◆ **TASK INSTRUCTIONS**
Exclude the pictures and transcribe the rest of the data below exactly.
** Opening THE DATA block **
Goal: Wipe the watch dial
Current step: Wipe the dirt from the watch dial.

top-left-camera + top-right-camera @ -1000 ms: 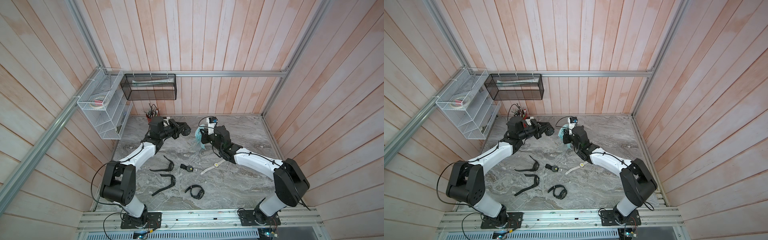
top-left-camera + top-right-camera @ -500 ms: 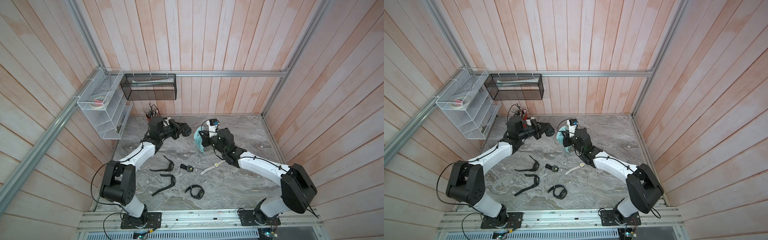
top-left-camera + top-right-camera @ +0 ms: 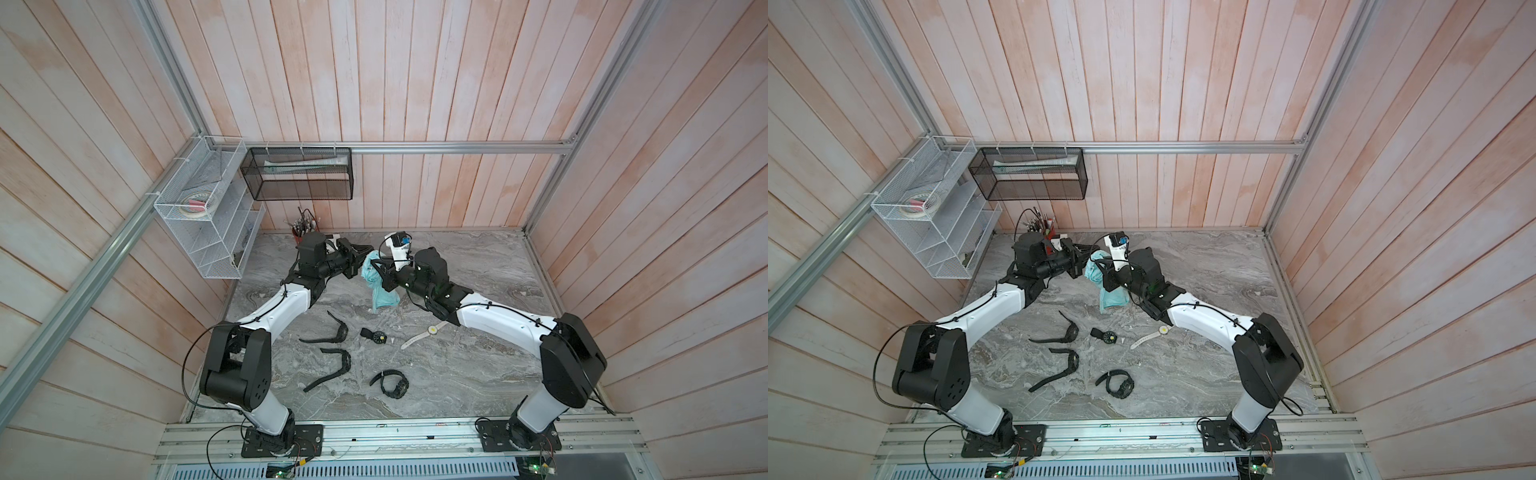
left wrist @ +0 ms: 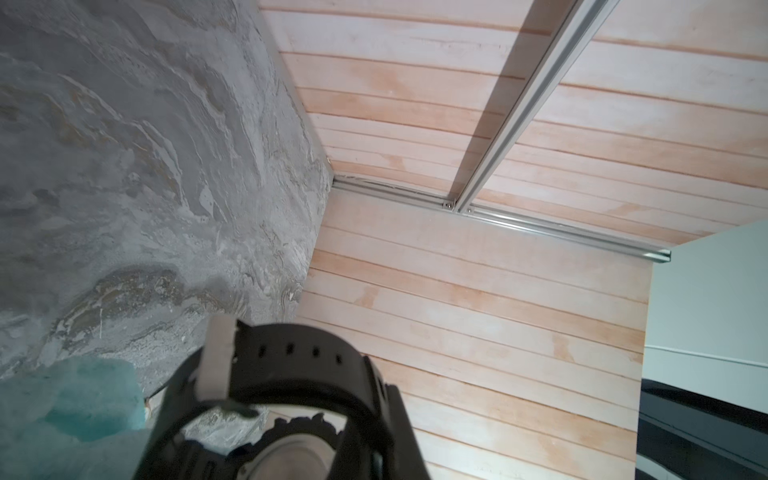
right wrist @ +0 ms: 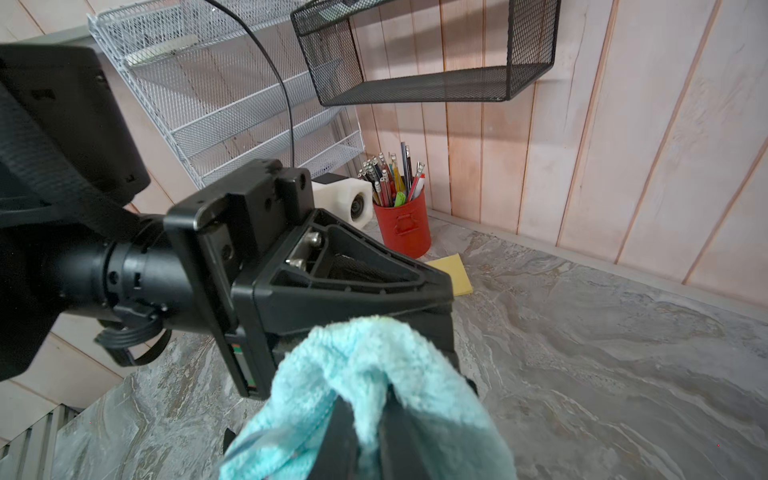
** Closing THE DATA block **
◆ **EXPECTED ANSWER**
Goal: Wipe the watch dial
Current step: Wipe the dirt from the watch dial.

top-left-camera + top-right-camera @ -1000 ms: 
top-left-camera + top-right-camera @ -500 ms: 
top-left-camera + top-right-camera @ +0 ms: 
left wrist @ +0 ms: 
right wrist @ +0 ms: 

Output is complete for this exercise.